Хозяин, оставшись в одиночестве, дал полную волю гневу. Контора содрогалась от диких проклятий обманутого и оскорбленного торгаша. Проигрыш настолько очевиден, что герр Мюллер забывает о каких бы то ни было границах приличия. Он ругается, как последний извозчик, угрожает, как пастор, призывает на помощь святых, стражников, даже дьявола. На крики сбегается шумная толпа зевак. Громоподобный бас Мюллера подымает на ноги всю улицу. Минут тридцать спустя тревога овладевает уже всем городом. Один из самых крупных вуппертальских торговцев стал жертвой надувательства. Это неслыханно! Виновный должен быть разоблачен и наказан! Наконец-то у Вупперталя есть повод, чтобы дать по носу этому американцу.

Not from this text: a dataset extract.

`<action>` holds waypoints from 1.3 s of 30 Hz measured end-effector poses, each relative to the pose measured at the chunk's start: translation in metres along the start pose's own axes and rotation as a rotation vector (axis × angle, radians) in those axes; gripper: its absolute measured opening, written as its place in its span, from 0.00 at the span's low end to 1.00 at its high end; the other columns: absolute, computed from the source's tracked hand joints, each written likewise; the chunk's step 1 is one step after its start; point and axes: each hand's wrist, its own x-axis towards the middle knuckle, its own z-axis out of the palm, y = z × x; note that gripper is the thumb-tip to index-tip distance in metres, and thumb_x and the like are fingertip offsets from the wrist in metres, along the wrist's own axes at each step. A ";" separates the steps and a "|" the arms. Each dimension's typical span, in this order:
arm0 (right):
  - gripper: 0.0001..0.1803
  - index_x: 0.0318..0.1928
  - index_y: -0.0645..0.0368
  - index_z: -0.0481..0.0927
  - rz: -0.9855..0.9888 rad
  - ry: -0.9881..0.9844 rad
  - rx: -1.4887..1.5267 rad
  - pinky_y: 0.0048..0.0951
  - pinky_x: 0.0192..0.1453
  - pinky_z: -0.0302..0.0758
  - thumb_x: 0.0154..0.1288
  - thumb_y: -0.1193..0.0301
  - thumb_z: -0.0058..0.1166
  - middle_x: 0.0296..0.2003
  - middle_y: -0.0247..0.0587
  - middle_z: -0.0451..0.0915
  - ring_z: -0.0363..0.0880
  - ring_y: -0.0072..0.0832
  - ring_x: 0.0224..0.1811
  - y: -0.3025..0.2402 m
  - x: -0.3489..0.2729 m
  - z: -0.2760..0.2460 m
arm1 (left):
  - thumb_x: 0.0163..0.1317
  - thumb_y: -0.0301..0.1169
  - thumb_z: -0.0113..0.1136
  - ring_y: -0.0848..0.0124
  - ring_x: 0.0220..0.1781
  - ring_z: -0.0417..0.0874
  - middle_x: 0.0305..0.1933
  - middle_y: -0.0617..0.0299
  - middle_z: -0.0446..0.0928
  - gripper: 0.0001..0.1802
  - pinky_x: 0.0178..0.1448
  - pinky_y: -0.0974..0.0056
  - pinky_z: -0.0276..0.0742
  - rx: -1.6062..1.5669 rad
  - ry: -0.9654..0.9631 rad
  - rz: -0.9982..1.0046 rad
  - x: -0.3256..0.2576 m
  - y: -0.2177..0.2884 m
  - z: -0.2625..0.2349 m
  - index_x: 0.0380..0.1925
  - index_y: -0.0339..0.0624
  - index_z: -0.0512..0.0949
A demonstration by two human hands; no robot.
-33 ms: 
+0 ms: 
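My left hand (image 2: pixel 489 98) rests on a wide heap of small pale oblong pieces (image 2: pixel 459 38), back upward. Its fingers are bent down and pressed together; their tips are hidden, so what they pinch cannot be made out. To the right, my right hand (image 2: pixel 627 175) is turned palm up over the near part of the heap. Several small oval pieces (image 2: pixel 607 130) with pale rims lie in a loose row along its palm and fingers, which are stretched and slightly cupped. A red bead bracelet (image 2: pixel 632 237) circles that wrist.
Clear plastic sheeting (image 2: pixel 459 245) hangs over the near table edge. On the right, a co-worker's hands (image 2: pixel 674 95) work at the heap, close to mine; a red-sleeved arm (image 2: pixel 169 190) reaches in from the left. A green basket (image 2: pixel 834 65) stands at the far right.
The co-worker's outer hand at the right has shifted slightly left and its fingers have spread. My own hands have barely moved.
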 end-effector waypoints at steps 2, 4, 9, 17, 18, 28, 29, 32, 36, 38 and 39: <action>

В тот вечер в пивных и конторах Бармена допоздна не гасли огни. Возбуждение «зеленых дворян» достигло крайнего предела.
Общественный скандал угрожал взрывом, скандал, порожденный болтливостью какого-то там старшего учителя и пересохшей глоткой нагловатого ученика…
Рассказанный пример типичен для вуппертальской действительности. Этот случай великолепно раскрывает неофициальные связи между школой и торговым миром в долине. Эти тайные, но вечно живые деловые связи дают возможность вуппертальской «альма-матер» быть в одно и то же время и «храмом крайних добродетелей» и «торжищем публичных сплетен»…
* * *
Впрочем, любой разговор о школе в Бармене или Эльберфельде был бы не полным и односторонним, если не коснуться характеристики господина вуппертальского учителя и господина вуппертальского ученика. Дело в том, что персоны этих господ, несомненно, самое яркое явление.
Прежде всего следует предупредить о безграничной привязанности вуппертальского Herr Lehrer[19] к протестантской церкви. Бывший поп, семинарист или церковный настоятель – один из самых доверенных лиц реформатской общины. Он насквозь пропитан суровым духом долга перед церковью, тем скрытым и мрачным чувством пиетистской жестокости, которая, как гнет, давит на любую свободолюбивую мысль. Затянутый в узкий пасторский сюртук, всегда чисто выбритый, с коротко подстриженной головой, учитель больше всего напоминал стендалевских иезуитов из Безансона. Что бы он ни преподавал – литературу или историю, латынь или французский, математику или естествознание, – он прежде всего пекся о религиозном воспитании своих учеников. Не задумываясь, он превращал школьную кафедру в трибуну, с которой строгим голосом больше говорил о небесных явлениях, нежели о земных делах. Его голос чаще всего защищал «истины» и «теории», рожденные еще во времена блаженной памяти курфюрста Карла-Теодора, то есть во времена феодальных замков, рыцарских конюшен и придворных звездочетов. Из рассуждений вуппертальского учителя почти ничего невозможно было почерпнуть об идеях эпохи, в которую он жил, о той буре мыслей и чувств, которые сотрясали Германию в первой половине XIX века. Взгляды учителя, целиком подчиненные церкви, оставались взглядами представителя средневековья, чудом спасшегося от гильотины революции и прогресса. Его идеология, затянутая в черный долгополый сюртук пиетизма, выпускала когти при каждом, пусть даже случайном соприкосновении со свободной мыслью или новыми взглядами эпохи. Вуппертальский учитель похож на одну из тех мифических хищных ночных птиц, которые по утрам с криками налетают на солнце, пытаясь выклевать его лучи. Забаррикадированный духовной отсталостью, этот учитель – яркий представитель той части старой немецкой интеллигенции, которая цепко держалась за традиции, предпочитая изъеденные молью парики Реставрации красной шапке революции.